Find every line with the string "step" in the material below and copy it.

- **DATASET SECTION**

━━━━

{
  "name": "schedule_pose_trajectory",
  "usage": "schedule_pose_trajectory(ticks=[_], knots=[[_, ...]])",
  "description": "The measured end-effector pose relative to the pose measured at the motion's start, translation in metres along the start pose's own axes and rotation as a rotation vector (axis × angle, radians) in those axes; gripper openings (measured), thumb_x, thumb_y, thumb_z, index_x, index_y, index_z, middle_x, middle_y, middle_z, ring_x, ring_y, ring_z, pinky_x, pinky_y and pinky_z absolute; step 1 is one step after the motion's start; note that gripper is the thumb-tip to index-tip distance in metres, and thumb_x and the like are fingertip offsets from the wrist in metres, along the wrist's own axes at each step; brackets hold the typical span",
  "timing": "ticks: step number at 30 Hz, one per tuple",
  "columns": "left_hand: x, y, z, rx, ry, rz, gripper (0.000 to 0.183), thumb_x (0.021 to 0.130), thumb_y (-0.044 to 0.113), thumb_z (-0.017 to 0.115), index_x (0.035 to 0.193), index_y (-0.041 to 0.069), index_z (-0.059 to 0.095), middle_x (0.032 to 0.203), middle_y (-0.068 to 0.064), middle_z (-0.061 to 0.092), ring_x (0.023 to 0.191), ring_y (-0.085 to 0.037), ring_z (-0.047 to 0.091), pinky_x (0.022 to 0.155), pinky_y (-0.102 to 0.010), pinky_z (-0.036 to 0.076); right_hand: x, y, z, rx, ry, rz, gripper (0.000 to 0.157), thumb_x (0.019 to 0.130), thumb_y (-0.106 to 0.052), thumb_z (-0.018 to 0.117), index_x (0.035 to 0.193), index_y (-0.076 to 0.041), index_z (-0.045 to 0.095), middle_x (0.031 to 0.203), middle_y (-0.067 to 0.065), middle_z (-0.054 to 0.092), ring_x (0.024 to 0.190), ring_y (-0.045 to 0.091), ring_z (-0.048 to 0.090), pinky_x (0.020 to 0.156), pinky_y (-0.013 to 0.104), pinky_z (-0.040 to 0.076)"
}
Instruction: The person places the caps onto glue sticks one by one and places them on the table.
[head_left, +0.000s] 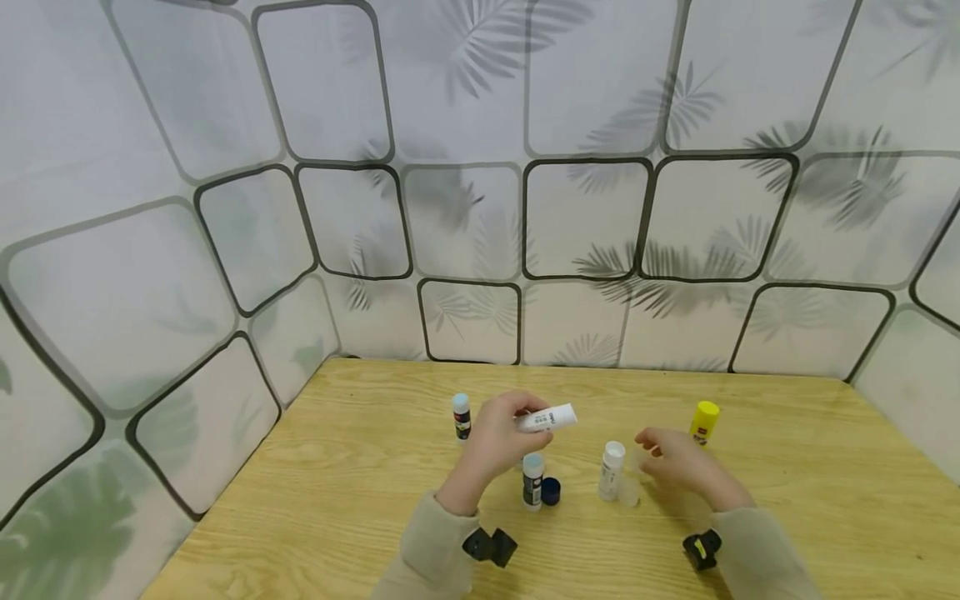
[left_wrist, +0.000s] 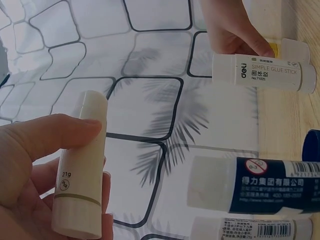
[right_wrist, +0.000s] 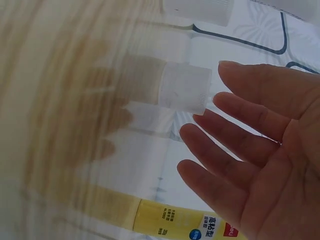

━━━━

- **ANSWER AREA**
  "description": "The measured end-effector pose relative to the pose measured at the motion's start, translation in metres along the start pose's own axes and rotation as a rotation vector (axis × angle, radians) in those axes; gripper openings (measured), thumb_x, thumb_y, thumb_z, index_x, index_y, index_z, middle_x, middle_y, middle_z, ring_x, ring_y, ring_z, pinky_x, pinky_y and pinky_z absolute; step 1 is one step after the motion's start; note that gripper is the thumb-tip to index-tip distance in metres, and thumb_x and the like are fingertip offsets from the wrist in metres, along the wrist's own axes at each step; brackets hold the typical span",
  "timing": "ticks: step number at 30 Hz, one per tuple",

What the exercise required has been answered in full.